Советского человека вызывают повесткой в ГБ или прокуратуру, разумеется, ему неуютно, он-то знает, что раз вызвали, он уже тем самым без вины виноват. А ведь есть люди, которые не только не умеют врать, но и не могут, не хотят, не говоря о том, что врать опасно, следователь что-то знает и на вранье поймает - неприятно. Короче, нервная ситуация.

В мое время было три группы вопросов, которые следователя интересовали. Скажем, так: где, когда и при каких обстоятельствах вы познакомились с подследственным? Ну, это просто. Если знакомство давнее, то, разумеется, он не помнит, в каком-то, мол, публичном месте. Главное-то здесь не называть никаких лишних фамилий, назовешь, того сразу потянут. Никто из сорока моих свидетелей обстоятельств нашего знакомства не помнил. Был только один свидетель, писатель, он сочинил новеллу о том, как однажды подпил, споткнулся, заснул в сугробе, наверно бы, так и не проснулся, но шли мимо добрые люди, подняли, привели домой, обогрели - так мы и познакомились. Умилительное было для меня чтение.

Вторая группа вопросов сложнее: дружили, бывали в доме - кого вы там видели? Здесь опасно, не пустой же дом - а кого назвать? Все видели родных (они и так известны), пуделя Марта, видели барышню - она в силу сложных семейных обстоятельств жила у нас два года (они не могли того не знать). Видели, кого уже не достанешь. Домбровского - несколько лет назад мы его похоронили...

Помните, в "Хранителе древностей" к вдове профессора Ван дер Белен пришли два веселых румяных паренька, третий - управдом, и спрашивают: где любимый ею человек - доктор Блиндерман? Управдом кивнул на подоконник: "А вон, в резеде". Тогда один из пареньков взял застекленного Блиндермана в руки и весело сказал: "Вы все-таки не ушли от нас, доктор Блиндерман...". Такой у Домбровского макабр. Сам-то он к тому времени ушел от них.

Видели тех, кто уехал: Сашу Галича, Борю Шрагина, Володю Максимова, Володю Войновича...

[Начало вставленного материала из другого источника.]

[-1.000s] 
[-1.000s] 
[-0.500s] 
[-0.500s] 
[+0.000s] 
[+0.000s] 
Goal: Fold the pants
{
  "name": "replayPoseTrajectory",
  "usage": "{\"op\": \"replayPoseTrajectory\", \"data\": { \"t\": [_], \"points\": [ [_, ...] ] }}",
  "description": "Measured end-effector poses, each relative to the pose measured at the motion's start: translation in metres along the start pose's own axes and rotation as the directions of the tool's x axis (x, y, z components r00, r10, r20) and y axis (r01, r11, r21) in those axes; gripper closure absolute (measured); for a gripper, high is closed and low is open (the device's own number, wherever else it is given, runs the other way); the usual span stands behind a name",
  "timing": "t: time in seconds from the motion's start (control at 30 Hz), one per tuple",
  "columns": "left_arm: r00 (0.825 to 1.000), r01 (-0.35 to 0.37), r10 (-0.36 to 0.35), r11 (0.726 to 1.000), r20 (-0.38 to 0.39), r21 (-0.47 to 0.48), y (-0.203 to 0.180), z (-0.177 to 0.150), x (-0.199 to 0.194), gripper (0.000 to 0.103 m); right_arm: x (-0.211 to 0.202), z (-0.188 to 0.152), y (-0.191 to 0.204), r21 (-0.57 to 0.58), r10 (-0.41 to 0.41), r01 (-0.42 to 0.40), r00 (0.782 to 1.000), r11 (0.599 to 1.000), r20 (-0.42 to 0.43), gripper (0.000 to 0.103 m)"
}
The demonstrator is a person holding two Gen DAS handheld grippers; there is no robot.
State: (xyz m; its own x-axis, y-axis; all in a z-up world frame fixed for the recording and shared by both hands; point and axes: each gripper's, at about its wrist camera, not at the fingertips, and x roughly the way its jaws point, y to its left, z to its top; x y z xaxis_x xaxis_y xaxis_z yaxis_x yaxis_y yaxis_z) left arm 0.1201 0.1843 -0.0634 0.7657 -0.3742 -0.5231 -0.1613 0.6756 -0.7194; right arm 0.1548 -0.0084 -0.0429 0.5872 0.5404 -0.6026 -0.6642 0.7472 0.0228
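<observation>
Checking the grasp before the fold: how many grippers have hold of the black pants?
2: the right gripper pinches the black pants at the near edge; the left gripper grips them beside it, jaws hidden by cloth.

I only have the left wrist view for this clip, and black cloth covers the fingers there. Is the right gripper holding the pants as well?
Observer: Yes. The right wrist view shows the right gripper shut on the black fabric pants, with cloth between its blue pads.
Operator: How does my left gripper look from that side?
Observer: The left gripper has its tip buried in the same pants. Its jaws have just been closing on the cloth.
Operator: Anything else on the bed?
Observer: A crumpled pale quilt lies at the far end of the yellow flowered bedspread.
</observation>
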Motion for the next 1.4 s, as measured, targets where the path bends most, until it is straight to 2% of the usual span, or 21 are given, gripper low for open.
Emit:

Все видели Окуджаву. Это, кстати, любопытный феномен. Дело тут в том, что за всю нашу почти сорокалетнюю дружбу с Булатом был он у нас, ну, наверно, раз десять-пятнадцать, не больше, - ну не могу я похвастаться, что он дневал и ночевал в нашем доме, а потому эти сорок свидетелей никак не могли у нас с ним встречаться. Здесь, видимо, срабатывала уверенность в неприкасаемости Окуджавы, такой непотопляемый крейсер, а также якобы защита: коли такой замечательный человек бывал в доме, - дом хороший, а кроме того, наверно, лестно сказать, что видел Окуджаву, стало быть, знаком. Да и просто приятно произнести - "Булат Окуджава!".

Иностранцев, чего и добивался следователь, - никто не видел, даже те, кто приходил специально их переводить.

И, наконец, самая сложная - третья группа вопросов. Вы были знакомы, дружили с писателем - какие из его книг вы читали? Здесь опасно - а как быть? Ну, скажем, книги изданные, пусть и за границей - полбеды: купил на улице, возле книжного магазина. А как быть с рукописями, с самиздатом? Вся опасность тут была в том, что в наше либеральное время сам факт изготовления криминальной рукописи (а всякая рукопись была криминалом, если не прошла цензуру) еще не был сам по себе уголовнонаказуемым, это Серго Ломинадзе в сталинское время, если не ошибаюсь, мотал срок за неопубликованные стихи. В наше время криминалом было "изготовление и распространение". А что такое "распространение"? Дал прочесть жене - уже распространил. Как тут быть? И мои свидетели пошли по самому простому пути - практически никто из них моих книг не читал.